Head to the Similan Islands for a great diving experience. Stay on a liveaboard that will give you a chance to get up close with manta rays and whale sharks in what enthusiasts aver is one of the best diving destinations in the world. Non-divers can have a good time on the smooth, white sand beaches or head out to explore the national parks. 

WHAT WILL I EAT?
In Bangkok, Gaa is known for its classic Indian and Thai dishes presented in 10- to 12-course tasting menus. Run by Michelin-starred Indian-origin Chef Garima Arora, this is one of Bangkok’s hottest restaurants; Bangkok’s street food is legendary, so only your choice of meat or not will hold you back. Try som tam (papaya salad), but do mention if you’re vegetarian to avoid the addition of dry shrimp and fish sauce. In Chiang Mai, you must tuck into khao soi, wheat-and-egg noodles in curry broth at Khao Soi Lam Duan Fah Ham

WHEN I SLEEP, IF I SLEEP, WHERE SHOULD I STAY?
In Bangkok, CHERN hostel offers private and dorm rooms with free wi-fi, air-con and TV. Dorms have a shared bathroom; private rooms are en suite. The only downside: you must pay in Thai Baht. 

Shanghai Mansion Bangkok on Yaowarat Road offers comfort with great style. This award-winning boutique hotel has a restaurant, jazz bar and free wi-fi. 
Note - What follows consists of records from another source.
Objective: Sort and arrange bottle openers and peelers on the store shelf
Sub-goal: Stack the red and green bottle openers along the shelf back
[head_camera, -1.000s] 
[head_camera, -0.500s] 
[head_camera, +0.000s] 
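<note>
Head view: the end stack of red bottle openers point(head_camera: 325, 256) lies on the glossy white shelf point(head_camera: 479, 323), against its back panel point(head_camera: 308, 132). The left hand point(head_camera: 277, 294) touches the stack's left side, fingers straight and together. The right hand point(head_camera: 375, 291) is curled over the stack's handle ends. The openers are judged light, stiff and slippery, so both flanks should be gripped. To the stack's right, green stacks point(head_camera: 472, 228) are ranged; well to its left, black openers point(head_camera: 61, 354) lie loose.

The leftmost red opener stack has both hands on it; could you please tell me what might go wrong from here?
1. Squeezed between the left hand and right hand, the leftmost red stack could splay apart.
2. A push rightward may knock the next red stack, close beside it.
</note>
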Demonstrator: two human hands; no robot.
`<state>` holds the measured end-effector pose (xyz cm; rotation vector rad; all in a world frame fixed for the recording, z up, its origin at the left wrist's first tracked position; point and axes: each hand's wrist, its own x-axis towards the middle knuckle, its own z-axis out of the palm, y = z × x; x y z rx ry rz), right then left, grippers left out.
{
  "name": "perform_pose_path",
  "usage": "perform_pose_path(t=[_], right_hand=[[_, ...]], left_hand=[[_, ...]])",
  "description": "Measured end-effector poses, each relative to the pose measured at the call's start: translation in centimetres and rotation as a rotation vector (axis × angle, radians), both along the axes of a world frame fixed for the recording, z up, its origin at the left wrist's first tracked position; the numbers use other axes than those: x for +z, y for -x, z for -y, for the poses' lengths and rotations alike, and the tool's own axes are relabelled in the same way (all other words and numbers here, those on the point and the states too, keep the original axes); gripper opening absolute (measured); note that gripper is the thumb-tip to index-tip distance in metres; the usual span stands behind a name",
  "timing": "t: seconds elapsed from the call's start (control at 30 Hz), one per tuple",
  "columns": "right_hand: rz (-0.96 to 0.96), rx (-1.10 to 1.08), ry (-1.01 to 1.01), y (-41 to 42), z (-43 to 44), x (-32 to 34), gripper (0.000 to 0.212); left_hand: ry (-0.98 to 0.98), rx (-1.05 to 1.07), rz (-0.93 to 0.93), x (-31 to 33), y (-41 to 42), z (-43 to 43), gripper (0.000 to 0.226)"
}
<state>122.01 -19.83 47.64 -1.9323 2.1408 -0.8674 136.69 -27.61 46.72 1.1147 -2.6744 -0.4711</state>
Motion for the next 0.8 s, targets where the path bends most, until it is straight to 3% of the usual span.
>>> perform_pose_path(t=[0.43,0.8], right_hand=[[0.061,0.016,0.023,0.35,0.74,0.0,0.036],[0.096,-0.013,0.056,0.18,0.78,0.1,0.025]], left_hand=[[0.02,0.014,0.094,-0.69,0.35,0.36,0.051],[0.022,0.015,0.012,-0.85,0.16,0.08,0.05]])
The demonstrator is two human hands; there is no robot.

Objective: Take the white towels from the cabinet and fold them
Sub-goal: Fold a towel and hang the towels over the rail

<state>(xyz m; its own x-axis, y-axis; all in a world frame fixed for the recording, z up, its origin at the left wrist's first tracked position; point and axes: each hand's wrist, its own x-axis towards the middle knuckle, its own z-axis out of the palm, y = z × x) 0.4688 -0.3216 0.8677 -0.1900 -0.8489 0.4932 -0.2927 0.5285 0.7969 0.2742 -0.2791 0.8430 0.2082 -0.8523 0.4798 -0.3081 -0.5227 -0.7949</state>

Located in the heart of Bangkok, the Ariyasom Villa in Sukhumvit is a small luxury boutique and spa with just 24 rooms. 

Situated on one of Thailand’s finest chunks of beachfront in Ao Nang, the Rayavadee is spread across huge grounds filled with banyan trees, flowers and meandering ponds. This luxe property features free-standing two-storey pavilions and beachfront pool villas. 

Located in the heart of Ayutthaya, the Sala Ayutthaya boutique hotel offers an outdoor pool and stylish accommodation with free wi-fi access.

GETTING THERE
Thai Airways, Air India, SpiceJet, Druk Air, Bangkok Airways, IndiGo, Bhutan Airlines and AirAsia fly into Bangkok’s Suvarnabhumi International Airport.